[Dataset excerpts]
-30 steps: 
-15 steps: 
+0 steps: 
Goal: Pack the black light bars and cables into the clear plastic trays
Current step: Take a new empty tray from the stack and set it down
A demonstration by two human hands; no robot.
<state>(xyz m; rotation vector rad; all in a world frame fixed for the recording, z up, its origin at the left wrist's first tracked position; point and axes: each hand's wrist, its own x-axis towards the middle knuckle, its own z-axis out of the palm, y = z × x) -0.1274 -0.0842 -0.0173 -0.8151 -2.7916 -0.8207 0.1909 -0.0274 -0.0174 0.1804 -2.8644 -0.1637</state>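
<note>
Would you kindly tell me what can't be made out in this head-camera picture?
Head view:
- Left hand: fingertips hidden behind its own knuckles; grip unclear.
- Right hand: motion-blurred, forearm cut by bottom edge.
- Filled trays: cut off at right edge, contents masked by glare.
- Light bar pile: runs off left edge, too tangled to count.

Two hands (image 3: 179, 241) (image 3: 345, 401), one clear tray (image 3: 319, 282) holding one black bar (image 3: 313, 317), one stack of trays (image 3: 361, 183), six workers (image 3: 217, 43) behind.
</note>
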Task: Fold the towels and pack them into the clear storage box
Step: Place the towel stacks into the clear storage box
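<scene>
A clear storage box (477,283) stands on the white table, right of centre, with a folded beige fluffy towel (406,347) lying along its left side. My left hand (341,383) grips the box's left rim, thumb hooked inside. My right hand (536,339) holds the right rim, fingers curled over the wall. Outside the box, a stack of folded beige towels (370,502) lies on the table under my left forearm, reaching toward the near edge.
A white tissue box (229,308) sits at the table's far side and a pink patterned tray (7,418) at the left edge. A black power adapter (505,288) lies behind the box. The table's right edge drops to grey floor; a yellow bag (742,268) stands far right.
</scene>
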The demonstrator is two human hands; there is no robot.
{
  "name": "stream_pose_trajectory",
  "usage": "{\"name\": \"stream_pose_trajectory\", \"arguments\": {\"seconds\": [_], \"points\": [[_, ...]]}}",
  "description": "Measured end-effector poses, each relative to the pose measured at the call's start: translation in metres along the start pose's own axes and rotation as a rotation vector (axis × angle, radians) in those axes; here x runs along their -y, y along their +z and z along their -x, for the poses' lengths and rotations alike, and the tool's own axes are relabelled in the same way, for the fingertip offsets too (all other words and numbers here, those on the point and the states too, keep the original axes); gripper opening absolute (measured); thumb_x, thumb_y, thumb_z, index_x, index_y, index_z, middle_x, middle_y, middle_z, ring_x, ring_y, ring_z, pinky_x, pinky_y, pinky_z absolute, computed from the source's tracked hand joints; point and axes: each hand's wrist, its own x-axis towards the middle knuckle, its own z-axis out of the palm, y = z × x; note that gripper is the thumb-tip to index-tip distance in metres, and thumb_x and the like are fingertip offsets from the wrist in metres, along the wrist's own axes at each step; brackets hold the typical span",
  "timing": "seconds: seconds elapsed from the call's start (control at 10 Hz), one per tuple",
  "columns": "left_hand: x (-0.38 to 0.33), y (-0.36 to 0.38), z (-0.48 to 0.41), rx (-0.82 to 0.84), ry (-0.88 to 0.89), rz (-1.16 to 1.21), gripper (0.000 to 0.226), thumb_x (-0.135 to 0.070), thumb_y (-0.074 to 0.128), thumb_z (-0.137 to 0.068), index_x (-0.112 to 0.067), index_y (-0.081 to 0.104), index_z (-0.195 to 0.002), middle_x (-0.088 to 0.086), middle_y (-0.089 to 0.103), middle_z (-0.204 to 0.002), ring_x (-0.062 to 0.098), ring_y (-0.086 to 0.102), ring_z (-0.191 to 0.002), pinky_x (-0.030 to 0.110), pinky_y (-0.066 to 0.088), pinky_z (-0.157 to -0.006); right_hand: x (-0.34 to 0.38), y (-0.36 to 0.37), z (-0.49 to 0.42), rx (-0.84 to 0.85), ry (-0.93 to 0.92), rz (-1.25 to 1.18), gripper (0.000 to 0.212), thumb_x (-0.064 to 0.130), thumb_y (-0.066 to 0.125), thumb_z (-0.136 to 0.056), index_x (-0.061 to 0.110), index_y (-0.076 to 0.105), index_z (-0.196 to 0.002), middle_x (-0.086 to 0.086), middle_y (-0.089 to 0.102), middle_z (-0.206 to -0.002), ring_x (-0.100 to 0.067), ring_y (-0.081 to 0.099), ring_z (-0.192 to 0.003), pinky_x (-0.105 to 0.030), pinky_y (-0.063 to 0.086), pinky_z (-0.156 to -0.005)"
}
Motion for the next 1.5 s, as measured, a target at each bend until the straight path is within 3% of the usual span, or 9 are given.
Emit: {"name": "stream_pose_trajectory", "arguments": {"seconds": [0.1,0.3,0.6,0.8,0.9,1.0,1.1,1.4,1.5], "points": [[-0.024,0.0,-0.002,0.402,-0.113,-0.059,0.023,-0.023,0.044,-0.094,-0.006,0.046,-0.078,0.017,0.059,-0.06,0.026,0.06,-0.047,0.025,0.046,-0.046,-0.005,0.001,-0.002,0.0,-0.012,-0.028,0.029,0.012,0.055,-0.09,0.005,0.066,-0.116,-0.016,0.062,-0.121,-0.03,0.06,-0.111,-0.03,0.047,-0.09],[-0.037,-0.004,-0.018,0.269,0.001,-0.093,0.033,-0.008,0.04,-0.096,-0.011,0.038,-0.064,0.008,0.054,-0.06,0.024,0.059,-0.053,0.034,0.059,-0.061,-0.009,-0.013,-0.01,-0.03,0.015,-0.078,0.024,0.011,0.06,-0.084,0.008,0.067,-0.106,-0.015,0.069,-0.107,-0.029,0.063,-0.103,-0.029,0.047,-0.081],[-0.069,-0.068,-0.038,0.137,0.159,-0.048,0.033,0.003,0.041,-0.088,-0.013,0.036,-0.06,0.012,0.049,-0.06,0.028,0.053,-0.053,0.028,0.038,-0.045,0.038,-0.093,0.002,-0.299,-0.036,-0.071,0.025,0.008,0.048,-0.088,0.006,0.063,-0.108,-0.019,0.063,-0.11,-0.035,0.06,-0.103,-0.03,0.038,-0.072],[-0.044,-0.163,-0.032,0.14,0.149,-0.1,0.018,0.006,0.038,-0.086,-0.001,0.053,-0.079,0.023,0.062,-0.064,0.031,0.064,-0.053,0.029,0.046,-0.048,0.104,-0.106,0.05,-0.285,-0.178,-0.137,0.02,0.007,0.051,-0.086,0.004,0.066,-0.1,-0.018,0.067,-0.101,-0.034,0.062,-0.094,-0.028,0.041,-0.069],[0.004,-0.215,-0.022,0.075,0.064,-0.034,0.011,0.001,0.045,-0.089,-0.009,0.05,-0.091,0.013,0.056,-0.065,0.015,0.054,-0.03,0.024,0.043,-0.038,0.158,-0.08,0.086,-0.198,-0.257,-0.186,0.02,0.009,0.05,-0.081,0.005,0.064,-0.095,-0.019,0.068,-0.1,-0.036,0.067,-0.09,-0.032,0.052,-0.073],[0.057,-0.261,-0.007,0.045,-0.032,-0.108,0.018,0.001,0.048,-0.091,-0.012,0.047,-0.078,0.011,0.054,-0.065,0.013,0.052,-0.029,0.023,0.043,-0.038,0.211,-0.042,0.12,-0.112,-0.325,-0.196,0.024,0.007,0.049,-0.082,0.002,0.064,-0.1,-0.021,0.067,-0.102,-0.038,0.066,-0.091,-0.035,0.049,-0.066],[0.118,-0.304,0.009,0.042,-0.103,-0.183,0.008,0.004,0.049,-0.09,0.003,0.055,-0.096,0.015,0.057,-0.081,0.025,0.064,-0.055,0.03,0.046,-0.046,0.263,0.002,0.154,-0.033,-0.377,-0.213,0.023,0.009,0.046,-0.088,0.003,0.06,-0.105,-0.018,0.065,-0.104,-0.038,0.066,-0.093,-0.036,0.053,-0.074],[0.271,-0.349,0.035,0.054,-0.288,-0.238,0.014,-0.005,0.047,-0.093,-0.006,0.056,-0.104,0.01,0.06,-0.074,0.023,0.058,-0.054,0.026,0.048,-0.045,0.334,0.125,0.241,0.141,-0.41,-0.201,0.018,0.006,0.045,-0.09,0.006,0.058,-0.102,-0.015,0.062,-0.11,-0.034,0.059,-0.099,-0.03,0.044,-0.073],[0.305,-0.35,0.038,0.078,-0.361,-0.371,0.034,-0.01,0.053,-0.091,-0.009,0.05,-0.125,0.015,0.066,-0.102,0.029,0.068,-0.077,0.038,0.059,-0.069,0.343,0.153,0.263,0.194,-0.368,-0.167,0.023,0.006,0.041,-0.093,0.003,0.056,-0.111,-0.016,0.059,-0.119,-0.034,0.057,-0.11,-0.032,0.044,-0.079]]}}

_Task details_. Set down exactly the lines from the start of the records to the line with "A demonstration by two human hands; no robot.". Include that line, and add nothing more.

_Task solution_.
-30 steps: 
-15 steps: 
+0 steps: 
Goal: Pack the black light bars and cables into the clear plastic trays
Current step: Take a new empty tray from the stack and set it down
A demonstration by two human hands; no robot.

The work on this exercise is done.